Leaving the pictures aside, repeat every line below exactly.

Data extract -
# # # # #

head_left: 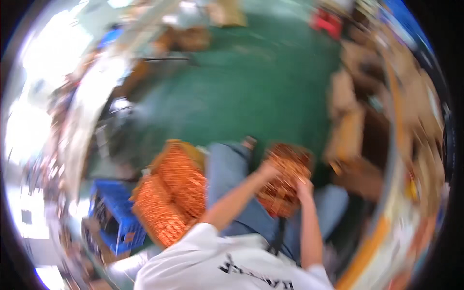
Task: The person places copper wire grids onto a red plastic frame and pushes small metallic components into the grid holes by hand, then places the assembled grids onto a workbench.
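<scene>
The whole picture is smeared by motion. Between my knees stands a box filled with shiny copper-brown pieces, too blurred to name. My left hand reaches to the left side of these pieces. On their right side is my right hand. The fingers of both hands blur into the pieces, so I cannot tell whether they grip any. Left of my legs, a carton holds bright orange, ribbed-looking goods in rows.
A blue plastic crate sits beyond the orange goods on the left. Several open cardboard boxes line the right side beside a long bench edge. Ahead stretches a green floor, with a red object at its far right.
</scene>
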### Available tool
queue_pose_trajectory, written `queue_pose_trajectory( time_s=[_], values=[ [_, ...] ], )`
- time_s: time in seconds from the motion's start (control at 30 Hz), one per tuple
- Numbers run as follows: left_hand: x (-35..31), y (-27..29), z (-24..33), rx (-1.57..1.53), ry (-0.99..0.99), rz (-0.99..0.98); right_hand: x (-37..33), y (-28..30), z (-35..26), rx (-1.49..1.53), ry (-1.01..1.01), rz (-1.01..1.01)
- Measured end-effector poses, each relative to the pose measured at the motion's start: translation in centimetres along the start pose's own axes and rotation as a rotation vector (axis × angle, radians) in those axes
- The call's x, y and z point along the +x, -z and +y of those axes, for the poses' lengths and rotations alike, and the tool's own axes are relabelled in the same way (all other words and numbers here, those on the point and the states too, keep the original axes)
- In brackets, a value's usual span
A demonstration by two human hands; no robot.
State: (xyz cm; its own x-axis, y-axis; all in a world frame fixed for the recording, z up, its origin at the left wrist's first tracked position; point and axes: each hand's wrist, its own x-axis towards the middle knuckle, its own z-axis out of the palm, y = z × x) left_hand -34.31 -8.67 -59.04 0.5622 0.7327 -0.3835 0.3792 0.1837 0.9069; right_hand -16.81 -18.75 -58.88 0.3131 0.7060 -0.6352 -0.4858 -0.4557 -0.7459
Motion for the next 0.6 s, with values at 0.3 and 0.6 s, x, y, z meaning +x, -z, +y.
queue_pose_trajectory(
  time_s=[0.3,0.6],
  values=[
    [2.5,0.9,2.4,-0.587,0.257,-0.099,0.1,2.0,-0.8,-0.136,-0.266,-0.153],
    [2.3,1.0,2.4,-0.439,0.235,-0.027,-0.4,3.6,-3.8,0.073,-0.218,-0.249]
  ],
)
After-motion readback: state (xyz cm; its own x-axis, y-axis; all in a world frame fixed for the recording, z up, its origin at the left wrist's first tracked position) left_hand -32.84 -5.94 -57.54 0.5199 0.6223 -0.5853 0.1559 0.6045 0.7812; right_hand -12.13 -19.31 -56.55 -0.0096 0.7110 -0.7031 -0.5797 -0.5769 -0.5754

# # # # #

Answer to this exercise -
head_left: 
Task: The person places copper wire grids onto a red plastic frame and pushes small metallic components into the grid holes by hand, then places the assembled grids onto a workbench.
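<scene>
The whole picture is smeared by motion. Between my knees stands a box filled with shiny copper-brown pieces, too blurred to name. My left hand reaches to the left side of these pieces. On their right side is my right hand. The fingers of both hands blur into the pieces, so I cannot tell whether they grip any. Left of my legs, a carton holds bright orange, ribbed-looking goods in rows.
A blue plastic crate sits beyond the orange goods on the left. Several open cardboard boxes line the right side beside a long bench edge. Ahead stretches a green floor, with a red object at its far right.
</scene>
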### Available tool
queue_pose_trajectory, written `queue_pose_trajectory( time_s=[_], values=[ [_, ...] ], )`
- time_s: time in seconds from the motion's start (control at 30 Hz), one per tuple
- Numbers run as follows: left_hand: x (-35..31), y (-27..29), z (-24..33), rx (-1.57..1.53), ry (-0.99..0.99), rz (-0.99..0.98); right_hand: x (-37..33), y (-28..30), z (-35..26), rx (-1.49..1.53), ry (-1.01..1.01), rz (-1.01..1.01)
- Measured end-effector poses, each relative to the pose measured at the motion's start: translation in centimetres along the start pose's own axes and rotation as a rotation vector (axis × angle, radians) in those axes
- The call's x, y and z point along the +x, -z and +y of those axes, for the poses' lengths and rotations alike, and the tool's own axes are relabelled in the same way (all other words and numbers here, those on the point and the states too, keep the original axes)
- In brackets, a value's usual span
A demonstration by two human hands; no robot.
State: (xyz cm; its own x-axis, y-axis; all in a world frame fixed for the recording, z up, its origin at the left wrist's first tracked position; point and axes: each hand's wrist, its own x-axis towards the middle knuckle, its own z-axis out of the palm, y = z × x) left_hand -34.31 -8.67 -59.04 0.5622 0.7327 -0.3835 0.3792 0.1837 0.9069; right_hand -16.81 -18.75 -58.88 0.3131 0.7060 -0.6352 -0.4858 -0.4557 -0.7459
Motion for the next 0.6 s, with values at 0.3 and 0.6 s, x, y, z meaning +x, -z, +y.
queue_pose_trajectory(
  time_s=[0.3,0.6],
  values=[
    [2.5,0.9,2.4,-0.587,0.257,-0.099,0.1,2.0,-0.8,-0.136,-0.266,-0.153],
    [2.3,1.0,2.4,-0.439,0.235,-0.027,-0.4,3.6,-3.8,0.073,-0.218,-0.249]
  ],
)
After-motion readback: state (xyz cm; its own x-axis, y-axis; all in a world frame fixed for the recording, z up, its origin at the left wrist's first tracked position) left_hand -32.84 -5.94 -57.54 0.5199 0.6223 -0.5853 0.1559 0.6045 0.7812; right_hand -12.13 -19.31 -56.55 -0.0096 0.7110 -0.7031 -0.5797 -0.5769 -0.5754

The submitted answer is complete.